START RAW DATA

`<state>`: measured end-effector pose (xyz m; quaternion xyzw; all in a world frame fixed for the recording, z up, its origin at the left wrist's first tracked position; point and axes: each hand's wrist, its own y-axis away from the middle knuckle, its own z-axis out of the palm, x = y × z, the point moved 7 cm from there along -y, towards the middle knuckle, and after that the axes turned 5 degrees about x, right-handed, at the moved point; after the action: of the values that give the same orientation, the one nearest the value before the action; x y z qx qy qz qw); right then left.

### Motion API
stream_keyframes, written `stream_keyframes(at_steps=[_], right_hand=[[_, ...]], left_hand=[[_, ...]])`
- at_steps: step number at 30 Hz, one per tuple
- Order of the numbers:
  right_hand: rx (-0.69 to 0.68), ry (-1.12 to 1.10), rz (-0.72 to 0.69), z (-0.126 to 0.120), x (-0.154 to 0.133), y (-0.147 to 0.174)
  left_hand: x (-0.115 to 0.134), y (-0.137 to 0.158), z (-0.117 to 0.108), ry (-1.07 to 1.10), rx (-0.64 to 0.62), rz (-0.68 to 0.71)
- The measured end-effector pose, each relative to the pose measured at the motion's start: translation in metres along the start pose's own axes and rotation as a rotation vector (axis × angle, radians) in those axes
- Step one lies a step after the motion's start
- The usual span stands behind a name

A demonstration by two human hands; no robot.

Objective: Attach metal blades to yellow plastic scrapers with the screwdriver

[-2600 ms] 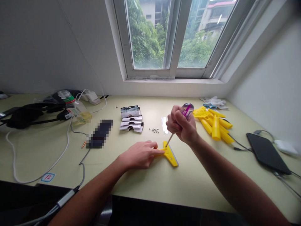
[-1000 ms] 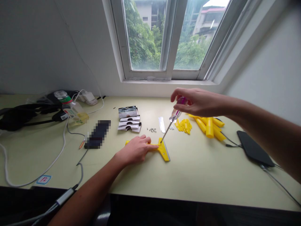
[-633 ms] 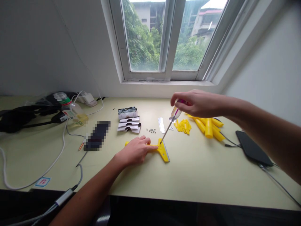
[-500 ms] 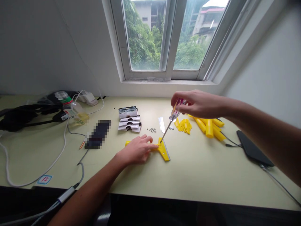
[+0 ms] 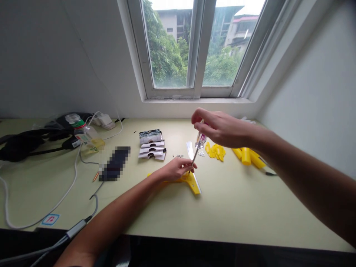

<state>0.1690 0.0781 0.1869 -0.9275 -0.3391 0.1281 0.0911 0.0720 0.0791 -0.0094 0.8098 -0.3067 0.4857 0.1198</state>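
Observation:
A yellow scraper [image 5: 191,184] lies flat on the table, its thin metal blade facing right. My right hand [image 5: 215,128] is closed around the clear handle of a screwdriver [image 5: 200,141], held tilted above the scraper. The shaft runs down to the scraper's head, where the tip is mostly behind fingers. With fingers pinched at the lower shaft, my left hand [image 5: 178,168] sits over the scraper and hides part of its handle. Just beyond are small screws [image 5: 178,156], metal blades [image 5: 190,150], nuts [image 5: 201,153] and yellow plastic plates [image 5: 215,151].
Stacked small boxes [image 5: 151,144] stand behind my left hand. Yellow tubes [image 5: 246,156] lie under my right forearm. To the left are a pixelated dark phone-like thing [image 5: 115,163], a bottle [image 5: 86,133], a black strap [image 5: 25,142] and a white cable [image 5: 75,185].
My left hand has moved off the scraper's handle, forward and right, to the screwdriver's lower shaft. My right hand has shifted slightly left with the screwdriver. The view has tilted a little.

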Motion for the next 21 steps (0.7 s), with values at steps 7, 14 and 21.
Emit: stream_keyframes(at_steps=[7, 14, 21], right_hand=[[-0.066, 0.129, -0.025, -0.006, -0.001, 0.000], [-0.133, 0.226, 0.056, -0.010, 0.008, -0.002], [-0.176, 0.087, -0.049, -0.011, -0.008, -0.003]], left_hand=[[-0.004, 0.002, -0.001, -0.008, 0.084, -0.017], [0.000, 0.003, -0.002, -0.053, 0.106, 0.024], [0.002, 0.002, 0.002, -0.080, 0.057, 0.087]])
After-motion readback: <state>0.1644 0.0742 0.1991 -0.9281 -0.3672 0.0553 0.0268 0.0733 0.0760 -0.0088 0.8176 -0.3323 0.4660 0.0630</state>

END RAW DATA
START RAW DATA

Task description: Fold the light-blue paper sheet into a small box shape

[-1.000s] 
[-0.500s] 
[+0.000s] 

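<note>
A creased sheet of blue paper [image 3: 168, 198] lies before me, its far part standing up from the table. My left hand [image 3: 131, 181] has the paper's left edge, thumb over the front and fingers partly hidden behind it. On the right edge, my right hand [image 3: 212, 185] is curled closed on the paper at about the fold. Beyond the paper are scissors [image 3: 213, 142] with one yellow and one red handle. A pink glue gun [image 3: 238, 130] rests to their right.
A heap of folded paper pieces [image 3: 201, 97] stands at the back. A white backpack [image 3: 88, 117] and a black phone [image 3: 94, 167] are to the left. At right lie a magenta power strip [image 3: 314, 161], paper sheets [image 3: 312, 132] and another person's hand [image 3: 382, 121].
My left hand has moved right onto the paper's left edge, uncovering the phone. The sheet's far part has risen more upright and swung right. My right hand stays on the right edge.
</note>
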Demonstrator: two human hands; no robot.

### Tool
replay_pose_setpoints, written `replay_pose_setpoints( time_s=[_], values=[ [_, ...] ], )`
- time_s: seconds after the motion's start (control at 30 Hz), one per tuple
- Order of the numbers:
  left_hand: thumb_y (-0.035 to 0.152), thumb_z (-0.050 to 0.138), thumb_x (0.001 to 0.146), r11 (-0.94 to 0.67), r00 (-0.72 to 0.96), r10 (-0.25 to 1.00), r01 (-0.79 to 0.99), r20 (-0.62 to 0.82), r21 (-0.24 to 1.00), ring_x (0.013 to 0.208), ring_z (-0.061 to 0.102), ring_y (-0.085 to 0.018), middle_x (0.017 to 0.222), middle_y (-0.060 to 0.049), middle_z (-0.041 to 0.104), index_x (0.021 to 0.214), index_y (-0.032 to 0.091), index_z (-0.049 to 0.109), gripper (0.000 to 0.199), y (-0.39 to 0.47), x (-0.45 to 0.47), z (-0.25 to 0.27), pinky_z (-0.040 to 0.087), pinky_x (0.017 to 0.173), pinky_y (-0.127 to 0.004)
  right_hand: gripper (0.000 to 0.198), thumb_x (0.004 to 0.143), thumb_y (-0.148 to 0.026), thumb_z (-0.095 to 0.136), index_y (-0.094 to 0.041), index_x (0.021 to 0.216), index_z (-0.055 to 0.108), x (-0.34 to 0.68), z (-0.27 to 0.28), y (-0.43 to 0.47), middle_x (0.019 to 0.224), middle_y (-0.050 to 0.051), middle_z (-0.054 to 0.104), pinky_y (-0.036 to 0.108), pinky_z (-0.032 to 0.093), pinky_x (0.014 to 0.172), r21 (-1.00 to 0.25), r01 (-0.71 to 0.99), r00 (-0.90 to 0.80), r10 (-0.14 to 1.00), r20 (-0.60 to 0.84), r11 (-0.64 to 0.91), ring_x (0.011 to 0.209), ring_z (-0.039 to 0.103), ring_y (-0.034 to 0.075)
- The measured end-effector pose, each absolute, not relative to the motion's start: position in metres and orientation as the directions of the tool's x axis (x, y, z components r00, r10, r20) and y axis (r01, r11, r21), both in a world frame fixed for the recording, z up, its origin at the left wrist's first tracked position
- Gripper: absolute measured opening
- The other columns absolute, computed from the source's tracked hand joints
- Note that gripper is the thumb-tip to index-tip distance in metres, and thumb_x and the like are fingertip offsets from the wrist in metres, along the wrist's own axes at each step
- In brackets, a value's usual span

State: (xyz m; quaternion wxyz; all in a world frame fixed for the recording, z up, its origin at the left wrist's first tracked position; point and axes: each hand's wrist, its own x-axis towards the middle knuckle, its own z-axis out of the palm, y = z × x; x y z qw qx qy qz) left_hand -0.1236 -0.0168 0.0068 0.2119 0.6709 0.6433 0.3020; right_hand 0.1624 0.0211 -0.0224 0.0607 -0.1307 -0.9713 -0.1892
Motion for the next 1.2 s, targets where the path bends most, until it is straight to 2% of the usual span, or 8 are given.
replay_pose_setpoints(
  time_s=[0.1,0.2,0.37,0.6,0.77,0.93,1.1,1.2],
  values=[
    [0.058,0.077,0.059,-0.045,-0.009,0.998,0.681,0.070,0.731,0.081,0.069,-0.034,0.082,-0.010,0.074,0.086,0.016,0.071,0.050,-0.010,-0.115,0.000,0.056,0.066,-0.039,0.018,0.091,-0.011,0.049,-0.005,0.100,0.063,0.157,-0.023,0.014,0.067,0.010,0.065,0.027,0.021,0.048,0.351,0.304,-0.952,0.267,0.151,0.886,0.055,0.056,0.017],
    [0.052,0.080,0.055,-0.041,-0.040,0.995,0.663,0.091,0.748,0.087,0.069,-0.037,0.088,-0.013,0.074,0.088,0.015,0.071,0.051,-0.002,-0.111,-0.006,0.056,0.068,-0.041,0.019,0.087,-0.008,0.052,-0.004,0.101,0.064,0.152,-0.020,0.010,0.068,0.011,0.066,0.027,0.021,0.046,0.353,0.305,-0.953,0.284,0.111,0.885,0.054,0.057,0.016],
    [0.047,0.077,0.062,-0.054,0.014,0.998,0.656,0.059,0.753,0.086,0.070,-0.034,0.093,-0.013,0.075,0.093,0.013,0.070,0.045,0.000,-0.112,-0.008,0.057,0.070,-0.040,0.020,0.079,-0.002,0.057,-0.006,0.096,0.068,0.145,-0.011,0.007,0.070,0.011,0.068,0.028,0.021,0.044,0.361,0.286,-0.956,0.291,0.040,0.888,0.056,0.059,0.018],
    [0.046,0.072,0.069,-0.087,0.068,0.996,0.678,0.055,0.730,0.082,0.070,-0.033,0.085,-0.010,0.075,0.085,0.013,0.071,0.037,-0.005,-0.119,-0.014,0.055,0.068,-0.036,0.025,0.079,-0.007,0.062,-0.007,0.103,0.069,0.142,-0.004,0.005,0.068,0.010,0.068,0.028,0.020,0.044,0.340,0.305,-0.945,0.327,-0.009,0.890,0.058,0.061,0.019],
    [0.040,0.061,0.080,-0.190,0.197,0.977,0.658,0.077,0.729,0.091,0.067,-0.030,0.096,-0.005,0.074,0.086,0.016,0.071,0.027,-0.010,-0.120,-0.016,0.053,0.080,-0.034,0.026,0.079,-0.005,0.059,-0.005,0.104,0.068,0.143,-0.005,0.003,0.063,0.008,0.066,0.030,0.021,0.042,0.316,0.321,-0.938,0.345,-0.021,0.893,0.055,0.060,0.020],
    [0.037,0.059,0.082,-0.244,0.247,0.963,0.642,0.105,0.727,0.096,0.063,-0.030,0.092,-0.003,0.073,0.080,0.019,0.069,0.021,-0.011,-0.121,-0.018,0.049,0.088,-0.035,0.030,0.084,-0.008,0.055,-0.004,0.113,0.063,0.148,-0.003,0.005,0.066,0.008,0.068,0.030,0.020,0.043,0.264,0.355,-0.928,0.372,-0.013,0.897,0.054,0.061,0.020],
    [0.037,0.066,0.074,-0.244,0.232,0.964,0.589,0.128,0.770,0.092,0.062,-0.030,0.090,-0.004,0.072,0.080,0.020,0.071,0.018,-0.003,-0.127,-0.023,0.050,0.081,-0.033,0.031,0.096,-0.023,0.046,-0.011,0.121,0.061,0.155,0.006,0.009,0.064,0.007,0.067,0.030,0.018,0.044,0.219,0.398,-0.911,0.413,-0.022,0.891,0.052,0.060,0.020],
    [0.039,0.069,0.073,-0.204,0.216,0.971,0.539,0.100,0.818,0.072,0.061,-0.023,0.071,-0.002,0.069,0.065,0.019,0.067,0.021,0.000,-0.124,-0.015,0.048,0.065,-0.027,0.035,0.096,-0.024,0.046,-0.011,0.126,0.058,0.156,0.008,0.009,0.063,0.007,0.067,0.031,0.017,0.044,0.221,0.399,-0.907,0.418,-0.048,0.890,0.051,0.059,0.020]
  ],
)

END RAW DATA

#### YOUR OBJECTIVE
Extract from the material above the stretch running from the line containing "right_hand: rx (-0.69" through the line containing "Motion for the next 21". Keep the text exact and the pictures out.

#### RESPONSE
  right_hand: rx (-0.69 to 0.68), ry (-1.12 to 1.10), rz (-0.72 to 0.69), z (-0.126 to 0.120), x (-0.154 to 0.133), y (-0.147 to 0.174)
  left_hand: x (-0.115 to 0.134), y (-0.137 to 0.158), z (-0.117 to 0.108), ry (-1.07 to 1.10), rx (-0.64 to 0.62), rz (-0.68 to 0.71)
- The measured end-effector pose, each relative to the pose measured at the motion's start: translation in metres along the start pose's own axes and rotation as a rotation vector (axis × angle, radians) in those axes
- Step one lies a step after the motion's start
- The usual span stands behind a name

A demonstration by two human hands; no robot.

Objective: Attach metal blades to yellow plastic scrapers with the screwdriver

[-2600 ms] 
[-1000 ms] 
[-633 ms] 
[-500 ms] 
[+0 ms] 

<state>0.1690 0.0781 0.1869 -0.9275 -0.3391 0.1281 0.0911 0.0720 0.0791 -0.0094 0.8098 -0.3067 0.4857 0.1198</state>
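Observation:
A yellow scraper [image 5: 191,184] lies flat on the table, its thin metal blade facing right. My right hand [image 5: 215,128] is closed around the clear handle of a screwdriver [image 5: 200,141], held tilted above the scraper. The shaft runs down to the scraper's head, where the tip is mostly behind fingers. With fingers pinched at the lower shaft, my left hand [image 5: 178,168] sits over the scraper and hides part of its handle. Just beyond are small screws [image 5: 178,156], metal blades [image 5: 190,150], nuts [image 5: 201,153] and yellow plastic plates [image 5: 215,151].
Stacked small boxes [image 5: 151,144] stand behind my left hand. Yellow tubes [image 5: 246,156] lie under my right forearm. To the left are a pixelated dark phone-like thing [image 5: 115,163], a bottle [image 5: 86,133], a black strap [image 5: 25,142] and a white cable [image 5: 75,185].
My left hand has moved off the scraper's handle, forward and right, to the screwdriver's lower shaft. My right hand has shifted slightly left with the screwdriver. The view has tilted a little.
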
Motion for the next 21 steps (0.7 s), with values at steps 7, 14 and 21.

Nothing else is required to complete this exercise.